# Exercise goal:
Reply with only a number, the count of lines in the listing that include the word "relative".

# Entries supplied:

....

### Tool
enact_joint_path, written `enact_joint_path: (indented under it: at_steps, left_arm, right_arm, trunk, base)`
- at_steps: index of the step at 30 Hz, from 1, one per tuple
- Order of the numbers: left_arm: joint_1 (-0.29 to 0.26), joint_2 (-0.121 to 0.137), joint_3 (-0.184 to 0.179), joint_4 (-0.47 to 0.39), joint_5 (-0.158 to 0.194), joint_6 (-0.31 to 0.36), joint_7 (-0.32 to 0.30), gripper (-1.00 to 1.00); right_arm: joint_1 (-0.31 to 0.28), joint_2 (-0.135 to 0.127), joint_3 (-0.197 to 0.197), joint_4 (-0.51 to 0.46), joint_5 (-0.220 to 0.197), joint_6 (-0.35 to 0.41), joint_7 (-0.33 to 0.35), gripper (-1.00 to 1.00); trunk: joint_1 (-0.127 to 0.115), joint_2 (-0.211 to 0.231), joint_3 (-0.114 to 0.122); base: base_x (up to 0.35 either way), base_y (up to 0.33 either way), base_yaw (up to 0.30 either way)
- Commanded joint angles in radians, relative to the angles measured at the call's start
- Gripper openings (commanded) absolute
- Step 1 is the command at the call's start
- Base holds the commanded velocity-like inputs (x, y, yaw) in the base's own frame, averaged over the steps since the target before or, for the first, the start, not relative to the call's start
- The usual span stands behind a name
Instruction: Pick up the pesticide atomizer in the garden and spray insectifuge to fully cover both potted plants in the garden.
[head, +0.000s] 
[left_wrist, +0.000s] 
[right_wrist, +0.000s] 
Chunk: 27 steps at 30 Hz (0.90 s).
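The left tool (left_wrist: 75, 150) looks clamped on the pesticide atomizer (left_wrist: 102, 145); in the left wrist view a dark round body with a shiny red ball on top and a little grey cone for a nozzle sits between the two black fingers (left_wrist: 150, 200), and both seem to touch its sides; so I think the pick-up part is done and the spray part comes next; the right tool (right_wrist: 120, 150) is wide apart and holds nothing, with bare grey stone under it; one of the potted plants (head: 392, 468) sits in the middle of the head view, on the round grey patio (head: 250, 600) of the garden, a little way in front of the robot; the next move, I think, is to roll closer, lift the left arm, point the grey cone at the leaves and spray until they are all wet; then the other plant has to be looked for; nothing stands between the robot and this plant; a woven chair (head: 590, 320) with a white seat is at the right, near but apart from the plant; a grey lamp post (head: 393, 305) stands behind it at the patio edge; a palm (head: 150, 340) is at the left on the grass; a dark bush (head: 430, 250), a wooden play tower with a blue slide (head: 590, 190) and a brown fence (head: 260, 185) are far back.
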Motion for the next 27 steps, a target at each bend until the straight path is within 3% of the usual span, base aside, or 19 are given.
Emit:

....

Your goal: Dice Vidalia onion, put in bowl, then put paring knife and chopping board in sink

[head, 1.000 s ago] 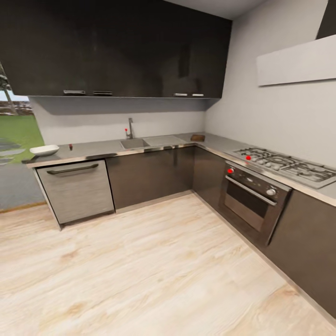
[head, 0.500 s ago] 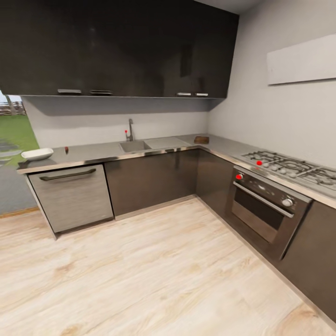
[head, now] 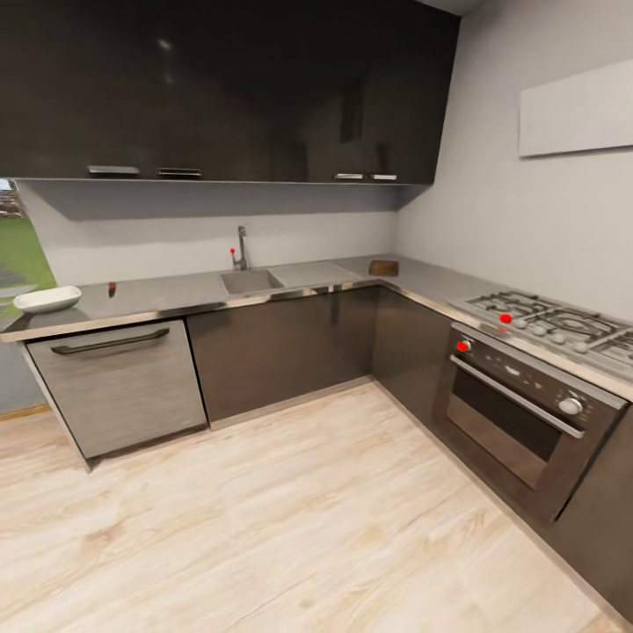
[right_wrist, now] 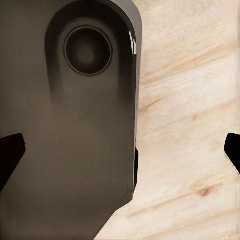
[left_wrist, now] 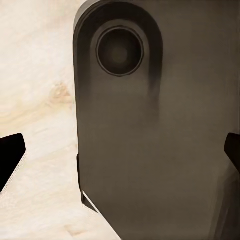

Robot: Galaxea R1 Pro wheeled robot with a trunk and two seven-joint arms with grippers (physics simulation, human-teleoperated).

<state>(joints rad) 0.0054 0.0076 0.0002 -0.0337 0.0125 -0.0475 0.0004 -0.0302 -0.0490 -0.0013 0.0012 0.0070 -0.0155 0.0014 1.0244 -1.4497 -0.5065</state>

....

# Written answer:
2